We found a significant difference in SOC storage under different irrigation conditions based on the results of the different studies, RR without irrigation increased SOC storage, and the increase was higher than that under RR with irrigation in wheat and maize fields. This can be explained by the fact that irrigation increases soil moisture, which could enhance SOC mineralization and stimulates microbial activity and evapotranspiration, resulting in higher root production and, consequently, in enhanced “priming effects” on native SOC [40,55]. The great variation in SOC storage under no irrigation might be due to different field conditions, for instance, farmers did not irrigate because they do not have irrigation conditions in some parts of Northwest China; and some farmers possibly did not irrigate because the cultivar did not require irrigation or amount of precipitation was enough in some parts of Southeast China. Experimental fields with higher MAP usually had a lower increase in SOC storage, most likely because of accelerated soil C loss with increased precipitation. In addition, dryland soil was exposed to air and therefore more prone to wind erosion, which could deplete SOC storage. On the contrary, abundant water and the more confined environment in rice fields could enhance microbial activity and promote residue decomposition, thereby increasing SOC sequestration. The results also suggest that RR in weakly alkaline soil (pH 7.5–8.5) was most conducive to the increase of SOC storage, mainly because weakly alkaline soil facilitates the survival and growth of a variety of soil microorganisms, thereby accelerating residue decomposition and increasing SOC storage. The above results indicate an intimate connection between the activity of soil microorganisms, the decomposition of residue, and the sequestration of soil C.
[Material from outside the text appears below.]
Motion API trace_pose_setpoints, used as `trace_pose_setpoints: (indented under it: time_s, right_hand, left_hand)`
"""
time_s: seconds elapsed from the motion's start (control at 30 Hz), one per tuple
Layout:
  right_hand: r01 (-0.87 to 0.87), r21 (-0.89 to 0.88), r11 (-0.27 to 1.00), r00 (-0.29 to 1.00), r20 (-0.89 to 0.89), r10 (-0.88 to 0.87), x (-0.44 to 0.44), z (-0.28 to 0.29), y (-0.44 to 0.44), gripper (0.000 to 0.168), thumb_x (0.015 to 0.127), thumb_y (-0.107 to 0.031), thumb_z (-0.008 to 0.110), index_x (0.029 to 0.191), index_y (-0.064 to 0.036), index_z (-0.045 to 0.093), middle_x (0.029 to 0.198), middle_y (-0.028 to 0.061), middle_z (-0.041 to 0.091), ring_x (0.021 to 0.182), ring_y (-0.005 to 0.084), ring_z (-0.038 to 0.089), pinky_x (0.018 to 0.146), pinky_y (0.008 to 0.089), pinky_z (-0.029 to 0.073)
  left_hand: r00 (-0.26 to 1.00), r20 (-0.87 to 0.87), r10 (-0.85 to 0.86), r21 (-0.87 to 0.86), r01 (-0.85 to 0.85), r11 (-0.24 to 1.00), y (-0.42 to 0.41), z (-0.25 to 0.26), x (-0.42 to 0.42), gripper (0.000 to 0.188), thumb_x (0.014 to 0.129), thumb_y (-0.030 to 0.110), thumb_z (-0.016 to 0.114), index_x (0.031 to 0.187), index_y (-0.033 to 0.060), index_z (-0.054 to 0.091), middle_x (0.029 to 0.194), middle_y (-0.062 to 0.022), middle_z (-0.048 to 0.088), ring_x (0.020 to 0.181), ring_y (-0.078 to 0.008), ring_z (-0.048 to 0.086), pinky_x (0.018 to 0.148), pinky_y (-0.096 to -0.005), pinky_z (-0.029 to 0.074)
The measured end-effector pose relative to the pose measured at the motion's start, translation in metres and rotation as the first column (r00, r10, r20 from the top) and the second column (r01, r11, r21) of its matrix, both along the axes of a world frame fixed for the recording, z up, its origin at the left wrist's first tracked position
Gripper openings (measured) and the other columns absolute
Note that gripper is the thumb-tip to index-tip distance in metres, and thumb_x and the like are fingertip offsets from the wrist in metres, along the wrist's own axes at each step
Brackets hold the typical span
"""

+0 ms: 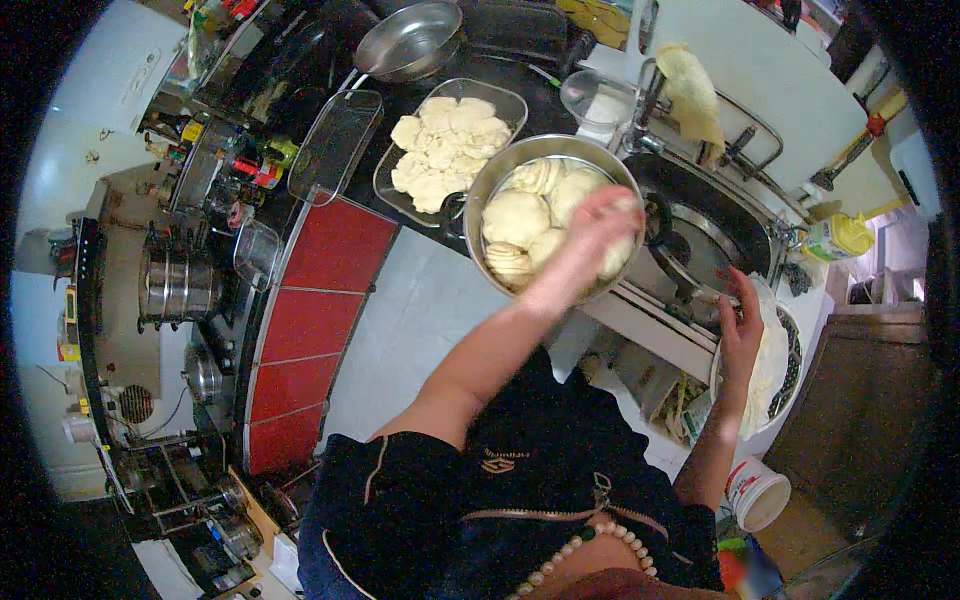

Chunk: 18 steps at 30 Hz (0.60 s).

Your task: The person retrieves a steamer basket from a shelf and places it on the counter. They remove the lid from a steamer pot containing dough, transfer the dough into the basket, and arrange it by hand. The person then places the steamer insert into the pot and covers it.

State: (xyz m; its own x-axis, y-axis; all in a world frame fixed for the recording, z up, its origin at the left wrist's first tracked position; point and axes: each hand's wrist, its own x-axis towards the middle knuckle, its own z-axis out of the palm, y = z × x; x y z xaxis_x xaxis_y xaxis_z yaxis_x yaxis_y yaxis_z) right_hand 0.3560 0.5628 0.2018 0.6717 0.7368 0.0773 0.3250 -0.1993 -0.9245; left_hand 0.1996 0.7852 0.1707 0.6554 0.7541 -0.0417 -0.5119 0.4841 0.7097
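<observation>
My left hand (pixel 607 214) is over the right side of a steel pot (pixel 474 225) and blurred, so I cannot tell whether its fingers hold anything. Large round pieces of pale dough (pixel 516 217) fill the pot, some folded in layers. On the right, my right hand (pixel 741 319) is raised with its fingers apart and nothing visible in them. Beside it, a white cloth (pixel 766 367) lies over a round perforated tray (pixel 787 360). A glass dish (pixel 517 101) beyond the pot holds more flattened dough pieces (pixel 454 142).
A sink (pixel 701 232) with a faucet (pixel 641 139) is right of the pot. An empty glass dish (pixel 337 142), a steel pan (pixel 412 41) and a plastic bowl (pixel 592 97) stand on the dark counter. A tall steel steamer (pixel 180 277) is at left, and a white bucket (pixel 761 499) at lower right.
</observation>
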Motion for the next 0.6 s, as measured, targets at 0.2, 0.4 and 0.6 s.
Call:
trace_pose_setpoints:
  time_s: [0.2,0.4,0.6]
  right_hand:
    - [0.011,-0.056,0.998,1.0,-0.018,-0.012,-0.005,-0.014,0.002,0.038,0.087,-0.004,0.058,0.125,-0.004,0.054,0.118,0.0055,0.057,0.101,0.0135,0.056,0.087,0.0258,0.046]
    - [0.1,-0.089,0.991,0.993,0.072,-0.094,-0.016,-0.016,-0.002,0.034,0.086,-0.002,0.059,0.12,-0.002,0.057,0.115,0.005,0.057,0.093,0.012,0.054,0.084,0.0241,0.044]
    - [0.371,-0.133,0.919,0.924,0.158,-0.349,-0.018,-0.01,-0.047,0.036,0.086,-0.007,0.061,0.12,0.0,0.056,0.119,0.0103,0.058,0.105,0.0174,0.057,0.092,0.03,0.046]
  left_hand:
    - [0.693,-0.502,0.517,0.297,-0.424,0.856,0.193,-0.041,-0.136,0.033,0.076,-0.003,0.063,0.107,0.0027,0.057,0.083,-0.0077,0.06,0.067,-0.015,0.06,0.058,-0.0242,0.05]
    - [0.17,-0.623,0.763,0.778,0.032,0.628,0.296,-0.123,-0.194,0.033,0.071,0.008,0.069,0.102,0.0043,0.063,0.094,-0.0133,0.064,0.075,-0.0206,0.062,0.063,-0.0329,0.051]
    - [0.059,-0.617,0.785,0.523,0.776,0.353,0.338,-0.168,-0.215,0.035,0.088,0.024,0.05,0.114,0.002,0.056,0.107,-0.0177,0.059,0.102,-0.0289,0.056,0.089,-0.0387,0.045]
4.3. SOC Sequestration Rate under RR

The SOC sequestration rate of RR was generally positive, although the diversity was still existing among different districts in China. Lu et al. [56] found that RR had a higher SOC sequestration rate in single-cropping than in double-cropping fields. On the one hand, this may be related to discrepancies in climatic conditions, soil types, and cropping systems in different regions [57]. On the other hand, increases in residue species may be beneficial for microorganisms using the C substrates of the soil, thus accelerating the depletion of SOC [58,59].
The SOC sequestration rate was not only negatively related to return duration and NFIR, but also positively related to the residue amount, the initial SOC content, and the percentage changes in rice and wheat yield. Increased SOC sequestration rates and SOC storage could sequentially improve crop yield. However, with higher NFI levels, the increases in SOC sequestration rate under RR decelerated. A phenomenon of “C saturation” (SOC sequestration around 0 value) was generally observed after 23 yrs of RR. With the combination of appropriate tillage practices and other field management practices, this saturation would be reached later.
Residue return effectively improved the function of ago-ecosystems, production, and the environmental benefits. However, SOC storage in croplands was affected by a number of factors with complex interactions. In this meta-analysis, soil bulk data were mostly estimated by empirical equation. Although the accuracy could be increased by data analysis and screening, the results might still differ from the actual conditions. To analyze SOC temporal changes, one challenge is to get the consecutive SOC storage data from same location over multiple yrs, and precise data related to changes in soil and climatic indicators is also difficult to obtain. In addition, in the process of data collecting, part of the studies failed to provide accurate experimental repetition numbers, field management practices, and other basic information, and for some provinces and regions, there were few relevant research papers; these factors affected the further expansion of the sample size. Future research should take more field management practices into consideration to gain a deeper insight into the advantages and disadvantages of RR. Such practices may incorporate different soil types, detailed climatic conditions, and longer durations.

5. Conclusions

A national meta-analysis was conducted to explore the factors influencing SOC storage and sequestration under RR. As an environmentally friendly and ecologically sustainable practice, RR improved crop yield and soil fertility by increasing SOC storage (11.3%, p < 0.05) and sequestration rate (0.93 Mg C ha−1 yr−1) in China’s croplands. Improvements in management practices might further enhance soil C sequestration capacity, and RR combined with a lower nitrogen fertilizer input rate (0–120 kg N ha−1), single cropping system, paddy-upland rotation, other methods of RR (including residue chopping, evenly incorporating, and burying), or long-term use (>10 yrs) are recommended to enhance SOC storage by 11.6–15.5%. Additionally, return duration, NFIR, amount of residue, and initial SOC content should be considered when investigating the responses of SOC to RR. Generally, RR can be used as an efficient and climate-smart management practice for long-term use. More complete datasets are needed to obtain results underpinning our understanding of the factors impacting SOC sequestration and storage under RR in China’s croplands.

Author Contributions

Conceptualization, X.W. and H.Z.; Data Curation, C.H., Y.L. and Q.W.; Formal Analysis, B.L.; Investigation, H.Z.; Project Administration, X.Z.; Resources, Q.W.; Supervision, H.Z.; Writing—Original Draft, X.W.; Writing—Review and Editing, H.Z. All authors have read and agreed to the published version of the manuscript.

Funding

This research was funded by the National Key Research and Development Program of China, grant number 2016YFD0300210 and National Training Program of Innovation for Undergraduates, grant number 201910019003.

Acknowledgments

This work was supported by the National Key Research and Development Program of China (Grant number 2016YFD0300210) and National Training Program of Innovation for Undergraduates (Grant number 201910019003).

Conflicts of Interest

The authors have declared no conflict of interest.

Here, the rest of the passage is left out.